La abracé con tanto cuidado que me dolió el alma. Ella se aferró a mi manga como cuando tenía cinco años y tenía miedo a los truenos.

Entonces alguien se rió detrás de mí.

“Qué escena tan exagerada.”

Me giré.

Santiago estaba en la puerta con su madre, Leticia Luján, y su hermano Rodrigo. Los tres vestidos como si vinieran de una comida en San Pedro, impecables, perfumados, sin una arruga. Leticia llevaba perlas, bolsa de diseñador y una sonrisa tan fría que daba asco.

“Coronela Salgado”, dijo con falsa calma. “Su hija tuvo una crisis nerviosa. Se cayó. Ya sabe cómo son las muchachas sensibles.”

Valeria tembló.

“No, mamá… me encerraron en la casa de huéspedes. Me quitaron el celular. Santiago me dijo que si hablaba, iba a destruirte a ti también.”

Santiago soltó una carcajada.

“Por favor. Tu hija no está bien. Desde antes de la boda se notaba. Algunas mujeres se casan con familias superiores y no soportan la presión.”

Sentí que la sangre me subía a la cabeza, pero no levanté la voz.

Eso fue lo que más les molestó.

Leticia se acercó un paso.

“Le sugiero que se lleve a Valeria y no haga un escándalo. Nuestra familia tiene influencia en este hospital, en la prensa y en los juzgados. Su uniforme puede imponer miedo en un cuartel, coronela, pero aquí no.”

Rodrigo sonrió.

“Además, podríamos demandarla por difamación. Imagínese: la hija problemática de una militar resentida inventando golpes para quedarse con dinero.”
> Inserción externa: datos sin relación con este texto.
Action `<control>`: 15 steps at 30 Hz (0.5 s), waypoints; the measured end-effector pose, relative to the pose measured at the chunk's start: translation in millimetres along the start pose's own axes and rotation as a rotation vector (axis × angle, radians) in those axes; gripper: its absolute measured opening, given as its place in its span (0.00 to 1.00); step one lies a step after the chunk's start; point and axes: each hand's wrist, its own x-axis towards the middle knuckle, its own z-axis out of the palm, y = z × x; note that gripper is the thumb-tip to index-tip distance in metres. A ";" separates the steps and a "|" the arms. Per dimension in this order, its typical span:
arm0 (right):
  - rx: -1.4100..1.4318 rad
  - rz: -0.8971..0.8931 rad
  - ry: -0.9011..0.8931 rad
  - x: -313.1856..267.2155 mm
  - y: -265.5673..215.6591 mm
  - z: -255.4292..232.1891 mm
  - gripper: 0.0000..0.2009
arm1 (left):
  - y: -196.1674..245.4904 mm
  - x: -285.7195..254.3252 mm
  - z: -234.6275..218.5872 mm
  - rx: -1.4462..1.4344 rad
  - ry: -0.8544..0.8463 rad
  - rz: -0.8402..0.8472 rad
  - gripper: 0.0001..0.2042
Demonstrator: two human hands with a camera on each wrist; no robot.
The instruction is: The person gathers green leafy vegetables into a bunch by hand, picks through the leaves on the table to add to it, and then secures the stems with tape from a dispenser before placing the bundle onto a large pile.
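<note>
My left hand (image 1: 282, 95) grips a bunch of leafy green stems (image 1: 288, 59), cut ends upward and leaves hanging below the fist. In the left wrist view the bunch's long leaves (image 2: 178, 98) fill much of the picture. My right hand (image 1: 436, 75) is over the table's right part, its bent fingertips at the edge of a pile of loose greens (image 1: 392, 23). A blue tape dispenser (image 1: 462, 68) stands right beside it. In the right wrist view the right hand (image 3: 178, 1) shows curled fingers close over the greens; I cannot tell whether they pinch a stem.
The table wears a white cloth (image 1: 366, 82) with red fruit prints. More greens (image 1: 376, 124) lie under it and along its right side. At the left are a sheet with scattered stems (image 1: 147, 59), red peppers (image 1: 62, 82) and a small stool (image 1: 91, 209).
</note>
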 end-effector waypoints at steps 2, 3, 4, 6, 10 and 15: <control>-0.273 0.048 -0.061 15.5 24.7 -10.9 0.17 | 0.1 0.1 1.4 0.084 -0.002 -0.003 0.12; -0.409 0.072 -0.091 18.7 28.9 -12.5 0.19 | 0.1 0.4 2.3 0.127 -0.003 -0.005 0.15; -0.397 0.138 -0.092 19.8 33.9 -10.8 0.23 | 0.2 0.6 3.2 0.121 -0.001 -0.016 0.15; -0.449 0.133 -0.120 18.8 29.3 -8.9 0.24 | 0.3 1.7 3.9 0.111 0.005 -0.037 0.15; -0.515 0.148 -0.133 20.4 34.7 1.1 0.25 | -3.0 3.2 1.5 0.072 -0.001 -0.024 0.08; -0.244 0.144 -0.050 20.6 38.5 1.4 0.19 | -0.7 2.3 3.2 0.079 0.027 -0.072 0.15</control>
Valeria hundió la cara en mi pecho.

Yo miré a cada uno, uno por uno.

Ellos confundieron mi silencio con miedo.

Ese fue su primer error.

Había visto hombres peligrosos intentar intimidarme. Había escuchado amenazas en habitaciones sin ventanas. Había negociado con gente que creía que el dinero, las armas o los apellidos eran escudos eternos.

Los Luján no eran poderosos.

Solo eran arrogantes.

Y la arrogancia siempre deja huellas.

Leticia se inclinó hacia mí y murmuró:

“No puede tocarnos.”

Entonces sonreí.

“No”, respondí despacio. “No voy a tocarlos.”

Su sonrisa se agrandó.

Miré a mi hija, luego a ellos.

“Los voy a hundir con pruebas.”

Y cuando Santiago dio un paso hacia Valeria para llevársela, ella gritó algo que heló a todos en urgencias.

“¡Mamá, ellos no saben que lo grabé!”